EXERCISE DESCRIPTION.
Copy out all of the data word for word. Omit every picture.

RAW DATA.
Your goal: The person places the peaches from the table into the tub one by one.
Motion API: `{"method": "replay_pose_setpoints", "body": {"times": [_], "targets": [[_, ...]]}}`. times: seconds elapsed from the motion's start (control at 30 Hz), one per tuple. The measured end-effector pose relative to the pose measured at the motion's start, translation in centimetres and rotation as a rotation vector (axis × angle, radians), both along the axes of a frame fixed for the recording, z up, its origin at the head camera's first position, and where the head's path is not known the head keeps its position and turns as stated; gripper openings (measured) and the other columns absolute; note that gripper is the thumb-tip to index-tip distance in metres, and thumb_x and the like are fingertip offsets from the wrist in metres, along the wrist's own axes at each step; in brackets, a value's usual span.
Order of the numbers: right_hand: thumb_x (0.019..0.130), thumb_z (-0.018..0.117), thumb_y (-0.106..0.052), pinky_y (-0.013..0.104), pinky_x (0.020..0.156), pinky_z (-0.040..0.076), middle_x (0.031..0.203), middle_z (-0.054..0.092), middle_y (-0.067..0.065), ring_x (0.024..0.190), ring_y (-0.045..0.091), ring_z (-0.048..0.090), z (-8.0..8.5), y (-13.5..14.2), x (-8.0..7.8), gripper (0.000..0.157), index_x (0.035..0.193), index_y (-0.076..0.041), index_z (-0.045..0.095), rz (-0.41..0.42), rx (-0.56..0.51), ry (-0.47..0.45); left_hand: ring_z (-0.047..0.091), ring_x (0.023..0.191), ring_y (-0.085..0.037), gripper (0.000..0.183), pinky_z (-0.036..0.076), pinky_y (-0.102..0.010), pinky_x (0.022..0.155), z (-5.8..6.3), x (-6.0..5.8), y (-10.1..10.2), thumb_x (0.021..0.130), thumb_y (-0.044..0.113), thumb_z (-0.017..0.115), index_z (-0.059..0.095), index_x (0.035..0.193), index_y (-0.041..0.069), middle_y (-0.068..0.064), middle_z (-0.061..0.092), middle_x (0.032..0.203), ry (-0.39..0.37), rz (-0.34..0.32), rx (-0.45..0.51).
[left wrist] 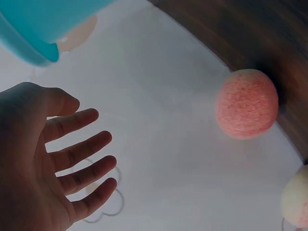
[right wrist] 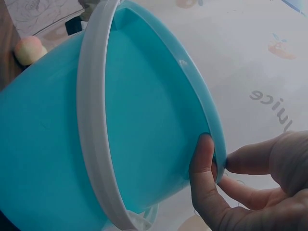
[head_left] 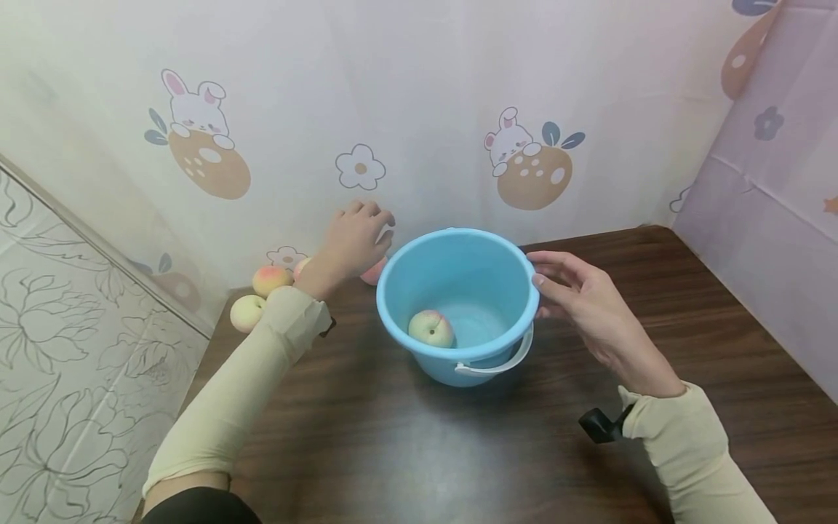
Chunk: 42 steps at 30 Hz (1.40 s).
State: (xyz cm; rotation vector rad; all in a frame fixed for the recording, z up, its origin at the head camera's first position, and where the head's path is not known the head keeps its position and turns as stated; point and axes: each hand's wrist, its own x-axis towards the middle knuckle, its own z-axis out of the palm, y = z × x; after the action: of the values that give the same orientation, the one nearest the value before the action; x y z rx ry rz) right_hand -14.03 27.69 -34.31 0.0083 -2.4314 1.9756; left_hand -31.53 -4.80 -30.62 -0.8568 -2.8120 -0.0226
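Note:
A light blue bucket (head_left: 458, 364) stands upright on the table, with one pale peach (head_left: 431, 329) lying inside it. My right hand (head_left: 583, 306) pinches the bucket's right rim; in the right wrist view the thumb and fingers lie on either side of that rim. My left hand (head_left: 356, 236) hovers to the left of the bucket near the back wall, its fingers loosely bent and holding nothing. Below it, a reddish peach (head_left: 374, 271) is partly hidden behind the hand and bucket. That hand is apart from the pink peach (left wrist: 248, 103) in the left wrist view.
More peaches lie at the table's left back corner, among them a yellow-red one (head_left: 271, 279) and a pale one (head_left: 247, 313). The white bucket handle (head_left: 497, 366) hangs down at the front. A rabbit-print cloth (head_left: 425, 109) rises behind the dark wooden table (head_left: 366, 437).

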Motion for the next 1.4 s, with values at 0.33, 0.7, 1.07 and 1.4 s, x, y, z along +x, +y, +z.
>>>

SOLUTION TO THE EXERCISE.
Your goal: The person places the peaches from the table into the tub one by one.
Motion API: `{"method": "replay_pose_setpoints", "body": {"times": [_], "targets": [[_, ...]]}}`. times: seconds elapsed from the motion's start (control at 30 Hz), one per tuple. The measured end-effector pose relative to the pose measured at the motion's start, translation in centimetres and rotation as a rotation vector (axis × angle, radians), both along the axes of a frame fixed for the recording, z up, its origin at the head camera's first position, and where the head's path is not known the head keeps its position and turns as stated; gripper openings (measured) and the other columns absolute; note that gripper is the thumb-tip to index-tip distance in metres, and thumb_x and the like are fingertip offsets from the wrist in metres, along the wrist's own axes at each step; in brackets, a value's usual span.
Order of the numbers: right_hand: thumb_x (0.019..0.130), thumb_z (-0.018..0.117), thumb_y (-0.106..0.052), pinky_y (-0.013..0.104), pinky_x (0.020..0.156), pinky_z (-0.040..0.076), middle_x (0.031..0.203), middle_z (-0.054..0.092), middle_y (-0.067..0.065), ring_x (0.024..0.190), ring_y (-0.045..0.091), ring_z (-0.048..0.090), z (-8.0..8.5), y (-13.5..14.2), x (-8.0..7.8), gripper (0.000..0.157), index_x (0.035..0.193), index_y (-0.076..0.041), index_z (-0.045..0.095), rz (-0.41..0.42), rx (-0.56..0.51), ry (-0.47..0.45); left_hand: ring_z (-0.047..0.091), ring_x (0.023..0.191), ring_y (-0.085..0.037), gripper (0.000..0.183), pinky_z (-0.036..0.076), pinky_y (-0.102..0.010), pinky_x (0.022..0.155), z (-5.8..6.3), x (-6.0..5.8), y (-10.1..10.2), thumb_x (0.021..0.130), thumb_y (-0.044..0.113), thumb_z (-0.017..0.115), index_z (-0.059..0.095), index_x (0.035..0.193), index_y (-0.041..0.069), middle_y (-0.068..0.064), middle_z (-0.061..0.092), middle_x (0.032..0.203), ry (-0.39..0.37), rz (-0.34..0.32), rx (-0.45..0.51).
[left wrist] 
[right wrist] 
[head_left] 
Chunk: 42 steps at 30 Hz (1.40 s).
State: (xyz cm; rotation vector rad; all in a frame fixed for the recording, z up, its origin at the head camera's first position, and where the head's path is not known the head keeps its position and turns as stated; point and axes: each hand's wrist, its own x-axis towards the middle knuckle, its own z-axis out of the palm, y = z × x; after the action: of the values that give the same orientation, the one nearest the value before the action; x y z rx ry rz) right_hand -14.03 27.69 -34.31 0.0083 -2.4314 1.9756; left_hand -31.53 -4.80 -30.62 -0.8568 -2.8120 -0.0226
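Note:
A light blue bucket (head_left: 458, 364) stands upright on the table, with one pale peach (head_left: 431, 329) lying inside it. My right hand (head_left: 583, 306) pinches the bucket's right rim; in the right wrist view the thumb and fingers lie on either side of that rim. My left hand (head_left: 356, 236) hovers to the left of the bucket near the back wall, its fingers loosely bent and holding nothing. Below it, a reddish peach (head_left: 374, 271) is partly hidden behind the hand and bucket. That hand is apart from the pink peach (left wrist: 248, 103) in the left wrist view.
More peaches lie at the table's left back corner, among them a yellow-red one (head_left: 271, 279) and a pale one (head_left: 247, 313). The white bucket handle (head_left: 497, 366) hangs down at the front. A rabbit-print cloth (head_left: 425, 109) rises behind the dark wooden table (head_left: 366, 437).
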
Motion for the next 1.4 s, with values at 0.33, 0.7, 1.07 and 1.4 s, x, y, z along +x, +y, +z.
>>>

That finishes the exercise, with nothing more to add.